平安時代の貴族の遊びの一つとして、「貝合わせ」、あるいは「貝覆い」、という遊びがあった。。明治維新前まではその道具が上流社会の一番の嫁入り道具であり、公家や大名の間では嫁入り道具として美しい貝桶や貝が作られ、婚礼行列では先頭で運ばれたと言われるが、近代では、実際に遊ばれることは殆ど無く、そうした遊びがあったこともあまり知られていない。
その道具として使われる貝はハマグリ。何か月も流水に晒し、磨いて薄皮を剥いで、貝の内側に金粉を塗って、絵を描いたり和歌を書いたり、綺麗に綺麗に仕上げる。大層な手間、作業である。
左右(上下?)一対の貝に上の句と下の句を各々書いて、上の句、下の句が、一対になるような二つの貝を探し、1セットに組み合わせるという遊び方もあったらしい。
この貝覆いの貝作りを独り、手作業で進め、何百枚もの貝を描き、作った人がいる。
今回ABCで連載しようとするのはこの人の作品の一つ。小倉百人一首をテーマとして、1個のハマグリの左右の貝蓋の一方の裏に百人一首の歌を書き、片やもう一方の貝蓋には関連した絵を描いて、1個1首のハマグリを百個作り、貝覆い百人一首とした作品である。編集子、名付けて「篁月貝覆い百人一首」。篁月とはこの作品を作ったご婦人の雅号。

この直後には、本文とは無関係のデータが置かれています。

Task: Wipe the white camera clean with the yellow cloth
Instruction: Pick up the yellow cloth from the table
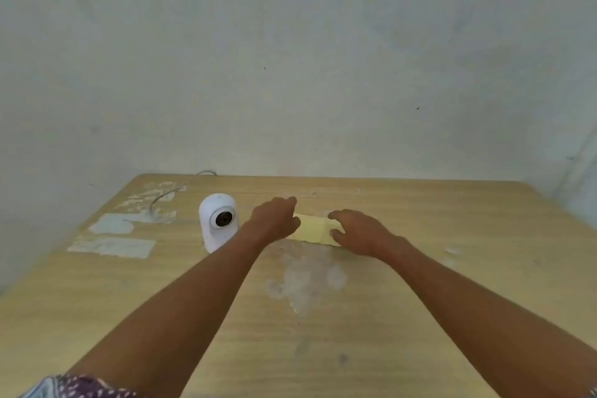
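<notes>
The white camera (217,222) stands upright on the wooden table (420,268), left of centre, its dark lens facing me. A pale yellow cloth (316,229) lies flat on the table to the camera's right. My left hand (274,220) rests on the cloth's left edge with its fingers curled. My right hand (358,231) lies on the cloth's right edge, fingers bent over it. Both hands hide the ends of the cloth, and whether they grip it is unclear.
A thin grey cable (168,194) runs from behind the camera to the table's far edge. Patches of torn white sticker residue (113,245) mark the table's left side. A grey wall (290,58) rises right behind the table.
</notes>
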The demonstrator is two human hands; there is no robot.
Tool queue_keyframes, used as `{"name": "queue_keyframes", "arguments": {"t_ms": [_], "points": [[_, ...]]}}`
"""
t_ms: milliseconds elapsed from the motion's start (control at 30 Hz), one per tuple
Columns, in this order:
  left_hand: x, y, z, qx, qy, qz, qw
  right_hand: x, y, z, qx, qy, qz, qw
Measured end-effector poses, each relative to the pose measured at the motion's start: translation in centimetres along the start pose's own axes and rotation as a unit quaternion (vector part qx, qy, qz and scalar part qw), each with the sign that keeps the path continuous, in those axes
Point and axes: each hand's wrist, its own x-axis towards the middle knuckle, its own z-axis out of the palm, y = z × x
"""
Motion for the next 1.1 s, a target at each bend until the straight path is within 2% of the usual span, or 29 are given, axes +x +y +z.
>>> {"name": "queue_keyframes", "arguments": {"t_ms": [200,333,500,633,700,767,867,933,967,1000,1100], "points": [[1.6,-0.1,2.5,-0.024,0.004,-0.052,0.998,-0.9,0.4,5.2,0.0,0.092,-0.006,0.996],[2.5,-0.4,3.5,-0.053,0.01,-0.074,0.996,-0.9,0.7,6.7,0.038,0.159,0.004,0.986],[3.4,-0.3,3.9,-0.169,0.016,-0.097,0.981,-0.5,0.9,7.2,0.025,0.198,-0.007,0.98],[3.5,0.8,2.9,-0.308,0.02,-0.104,0.945,-0.7,0.7,7.1,0.034,0.196,-0.015,0.98],[3.4,1.7,2.3,-0.358,0.013,-0.096,0.929,-0.7,0.8,6.9,0.074,0.193,-0.013,0.978],[3.3,2.9,1.9,-0.408,-0.006,-0.076,0.91,-0.6,1.1,6.5,0.17,0.205,-0.001,0.964],[2.9,4.8,1.6,-0.464,-0.06,-0.068,0.881,-0.8,1.6,5.9,0.334,0.242,0.064,0.909],[2.9,5.6,1.9,-0.494,-0.055,-0.076,0.864,-1.0,2.0,5.7,0.385,0.254,0.1,0.882],[2.8,5.7,2.1,-0.497,-0.038,-0.083,0.863,-1.1,2.1,5.7,0.394,0.259,0.112,0.875],[2.8,5.6,2.5,-0.472,-0.014,-0.088,0.877,-1.1,2.3,5.7,0.398,0.262,0.12,0.871],[2.7,4.9,3.4,-0.297,0.005,-0.087,0.951,-1.0,2.5,6.0,0.38,0.259,0.119,0.88]]}}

その他に、源氏物語をテーマとしたシリーズ、潮干香シリーズの他、単品物というべき作品もある。
大変な工芸品、見事なアートである。
さて、この吹けば飛ぶよな超ミニメディア=ABCは、「アート蠢く茅野、茅野のアートを世界に」をキャッチフレーズにしている。埋もれ隠れた茅野のアートを虫の目になって掻き分け掘り出し、それを世界に向けて発信する、世界に知ってもらう。百年後の世界のアート拠点、茅野、が夢である。(このあたりの心意気は、「編集子独語3,これからの事」に詳しい)。

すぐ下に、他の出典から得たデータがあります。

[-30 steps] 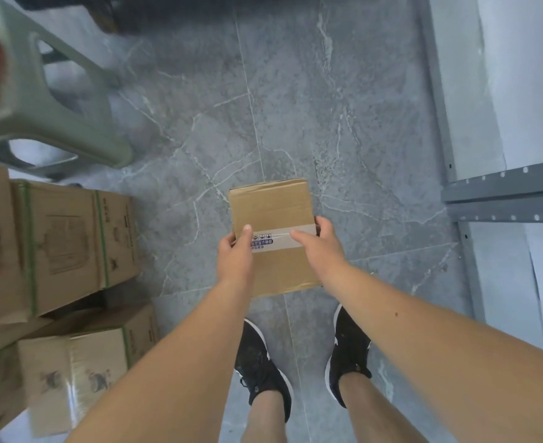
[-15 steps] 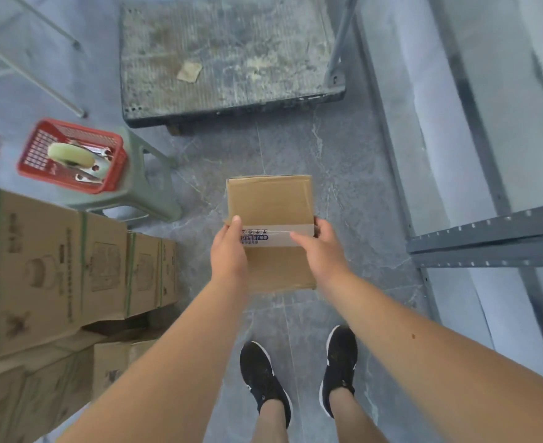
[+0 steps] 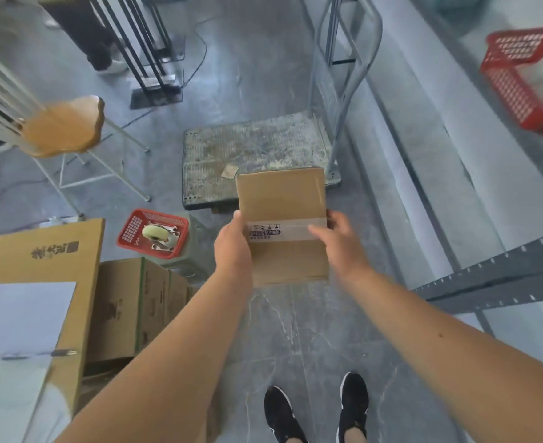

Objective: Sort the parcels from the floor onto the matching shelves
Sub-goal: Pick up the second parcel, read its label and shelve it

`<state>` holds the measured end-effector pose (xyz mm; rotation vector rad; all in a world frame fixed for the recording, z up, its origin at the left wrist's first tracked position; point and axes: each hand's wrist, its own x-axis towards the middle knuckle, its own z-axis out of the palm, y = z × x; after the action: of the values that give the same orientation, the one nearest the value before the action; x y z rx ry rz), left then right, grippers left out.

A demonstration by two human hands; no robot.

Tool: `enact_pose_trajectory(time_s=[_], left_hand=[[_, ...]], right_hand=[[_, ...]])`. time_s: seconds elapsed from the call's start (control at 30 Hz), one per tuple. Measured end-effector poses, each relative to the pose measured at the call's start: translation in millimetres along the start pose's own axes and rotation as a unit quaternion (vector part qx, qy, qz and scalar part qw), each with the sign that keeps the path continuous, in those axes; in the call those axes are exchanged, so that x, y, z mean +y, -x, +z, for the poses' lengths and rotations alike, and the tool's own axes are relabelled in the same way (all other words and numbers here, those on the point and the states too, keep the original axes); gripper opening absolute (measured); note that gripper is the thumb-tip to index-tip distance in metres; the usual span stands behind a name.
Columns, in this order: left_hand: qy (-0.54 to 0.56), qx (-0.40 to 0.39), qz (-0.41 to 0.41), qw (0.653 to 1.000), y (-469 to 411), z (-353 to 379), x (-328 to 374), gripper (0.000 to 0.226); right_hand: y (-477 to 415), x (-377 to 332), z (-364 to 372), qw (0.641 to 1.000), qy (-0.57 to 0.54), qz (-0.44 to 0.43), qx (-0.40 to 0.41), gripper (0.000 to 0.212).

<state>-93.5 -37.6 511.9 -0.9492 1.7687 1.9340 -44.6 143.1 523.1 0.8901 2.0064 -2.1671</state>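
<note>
A small brown cardboard parcel (image 3: 281, 199) with a taped seam and a printed label is held flat in front of me, above the grey floor. My left hand (image 3: 233, 247) grips its left edge, thumb on top. My right hand (image 3: 342, 243) grips its right edge, fingers over the tape. A grey metal shelf (image 3: 494, 276) runs along the right, its boards white. Larger cartons (image 3: 136, 302) stand stacked on the floor at my left.
A dirty flat trolley (image 3: 251, 148) with a tall handle stands ahead. A red basket (image 3: 152, 233) rests on a green stool to the left. A wooden-seated chair (image 3: 62, 129) is at far left. Another red basket (image 3: 526, 78) sits on the shelf. Someone's legs (image 3: 94, 49) stand far off.
The view has tilted up and forward, bringing the trolley, chair and the shelf's red basket into sight. Both hands keep the same grip on the parcel.
</note>
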Motion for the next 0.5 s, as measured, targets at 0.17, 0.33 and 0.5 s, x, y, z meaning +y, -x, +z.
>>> enact_pose_trajectory(time_s=[0.17,0.33,0.5], left_hand=[[0.005,-0.001,0.043,0.999,45.0,-6.7,72.1,0.064],[0.041,-0.043,0.087,0.994,107.2,-3.1,141.3,0.046],[0.053,-0.075,0.168,0.982,138.3,2.0,194.6,0.036]], right_hand=[[33.4,-77.7,5.8,0.998,-0.005,-0.062,-0.003,0.043],[55.5,-147.7,6.4,0.991,0.003,-0.131,-0.006,0.038],[75.2,-210.6,9.8,0.979,0.004,-0.204,0.009,0.034]])
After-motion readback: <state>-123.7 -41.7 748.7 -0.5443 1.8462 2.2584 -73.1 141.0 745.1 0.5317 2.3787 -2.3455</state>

では、なぜ、そんな小さなABCが何故、「篁月貝覆い百人一首」を?
茅野のアートなのか?世界に向けて発信するに足るアートなのか?
百人一首は、<貴人、金持ちのすさび>、という一面はあるが、古今の歌詠みエリートの数ある歌の中から、更に和歌の天才(藤原定家)が一人一首で選び抜いた珠玉の歌集であるという意味で日本を代表する和歌集である。更に、和歌に日頃関係のない人達がこうして日常の話題・趣味の種とし、正月になると一家を挙げて、老いも若きも百人一首のカルタ取りに興じる。一握りの和歌愛好家の中で生きる歌集ではなく、いわば国民的な歌集であり、その意味で実に日本を代表する歌集と言えるのではないか。
さて、「篁月貝覆い百人一首」だが、ご覧の通り、流麗華麗な変体仮名で歌を詠み、歌から想起される情景を絵に描いた、精緻にして強靭、華麗にして知的な趣を持つ百個の貝の作品である。これまた、世界に通用するアートではなかろうか。作者篁月さんは茅野にルーツを持つ佳人である。文字通り、「アート蠢く茅野」であり、「茅野のアートを世界に」に値するアートである。ABCがこの連載を自信を持ってスタートする所以である。
ABCでは、1回1首の歌を紹介する。100回の連載となる。毎日1首、着実に作業して100日、3か月かかる。この1日1首のペースは今の編集子の気力体力では無理だろう。本来の仕事を持った上で、友情だけを理由に助けてくれる仲間たちに掛ける負担を考えると、これまで以上の無理はできない。3日に1首で300日。ほぼ1年間。このあたりを目標にする。来年の誕生日あたりがゴールか。まず、スタートする。
2025年10月26日。23時。